### TASK STATEMENT
Find every line below with the word "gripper" in it, and copy each one.

### DATASET SECTION
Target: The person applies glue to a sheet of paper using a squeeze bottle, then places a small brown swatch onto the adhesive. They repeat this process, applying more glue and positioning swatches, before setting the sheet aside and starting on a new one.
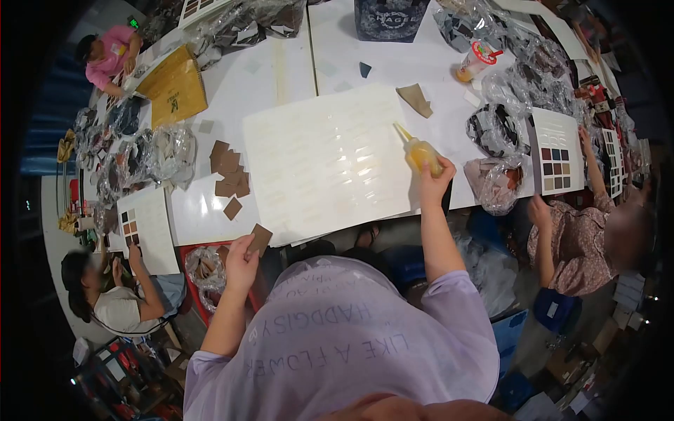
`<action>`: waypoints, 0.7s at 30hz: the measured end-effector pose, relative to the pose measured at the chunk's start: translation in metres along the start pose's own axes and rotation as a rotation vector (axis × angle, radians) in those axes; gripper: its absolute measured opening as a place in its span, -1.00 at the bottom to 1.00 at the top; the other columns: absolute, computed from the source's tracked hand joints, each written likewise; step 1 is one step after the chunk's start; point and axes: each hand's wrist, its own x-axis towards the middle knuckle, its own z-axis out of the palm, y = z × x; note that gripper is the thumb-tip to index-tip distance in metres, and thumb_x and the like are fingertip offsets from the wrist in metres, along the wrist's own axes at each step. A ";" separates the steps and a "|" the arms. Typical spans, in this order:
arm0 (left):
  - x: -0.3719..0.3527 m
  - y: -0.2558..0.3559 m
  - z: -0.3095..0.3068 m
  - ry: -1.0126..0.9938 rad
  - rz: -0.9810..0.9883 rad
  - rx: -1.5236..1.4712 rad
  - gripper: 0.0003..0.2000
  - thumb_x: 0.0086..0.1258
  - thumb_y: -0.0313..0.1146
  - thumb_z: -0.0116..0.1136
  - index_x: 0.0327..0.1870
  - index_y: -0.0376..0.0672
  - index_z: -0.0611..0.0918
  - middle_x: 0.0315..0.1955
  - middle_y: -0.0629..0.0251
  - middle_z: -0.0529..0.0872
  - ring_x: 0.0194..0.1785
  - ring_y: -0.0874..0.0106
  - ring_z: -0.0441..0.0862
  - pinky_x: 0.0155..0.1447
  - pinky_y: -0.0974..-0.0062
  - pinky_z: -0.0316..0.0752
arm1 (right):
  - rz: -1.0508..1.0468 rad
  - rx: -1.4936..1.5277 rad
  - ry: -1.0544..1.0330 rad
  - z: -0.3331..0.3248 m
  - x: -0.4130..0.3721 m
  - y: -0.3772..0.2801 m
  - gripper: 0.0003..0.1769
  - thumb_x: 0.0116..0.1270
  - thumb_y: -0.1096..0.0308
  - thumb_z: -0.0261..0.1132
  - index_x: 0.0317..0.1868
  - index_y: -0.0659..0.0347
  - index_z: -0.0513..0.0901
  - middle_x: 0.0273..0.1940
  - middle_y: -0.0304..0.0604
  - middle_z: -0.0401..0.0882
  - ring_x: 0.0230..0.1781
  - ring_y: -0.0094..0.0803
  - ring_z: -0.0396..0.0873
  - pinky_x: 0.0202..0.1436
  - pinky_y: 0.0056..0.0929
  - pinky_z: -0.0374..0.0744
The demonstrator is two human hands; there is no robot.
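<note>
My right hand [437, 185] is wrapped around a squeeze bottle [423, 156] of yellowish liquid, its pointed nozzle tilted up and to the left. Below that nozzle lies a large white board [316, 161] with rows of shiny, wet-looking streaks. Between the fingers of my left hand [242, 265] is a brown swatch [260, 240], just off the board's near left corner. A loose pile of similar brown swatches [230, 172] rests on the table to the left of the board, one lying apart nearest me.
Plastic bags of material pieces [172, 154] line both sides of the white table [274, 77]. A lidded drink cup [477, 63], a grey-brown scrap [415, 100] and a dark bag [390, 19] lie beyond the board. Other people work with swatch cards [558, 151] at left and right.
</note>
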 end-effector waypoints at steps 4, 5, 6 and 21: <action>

### TASK OUTPUT
`<action>`: waypoints, 0.7s at 30hz: the measured end-effector pose, relative to the pose measured at the chunk's start: translation in metres along the start pose's own axes and rotation as a rotation vector (axis × angle, radians) in those axes; gripper: its absolute measured opening as a place in its span, -1.00 at the bottom to 1.00 at the top; the other columns: absolute, computed from the source's tracked hand joints, each written likewise; step 1 is one step after the chunk's start; point and axes: each hand's wrist, its own x-axis towards the middle knuckle, its own z-axis out of the palm, y = z × x; note that gripper is the thumb-tip to index-tip distance in metres, and thumb_x and the like are fingertip offsets from the wrist in metres, along the wrist's own axes at each step. A ";" separates the steps and a "|" the arms. Typical spans, in this order:
  - gripper: 0.0003..0.2000
  - gripper: 0.0003..0.1769

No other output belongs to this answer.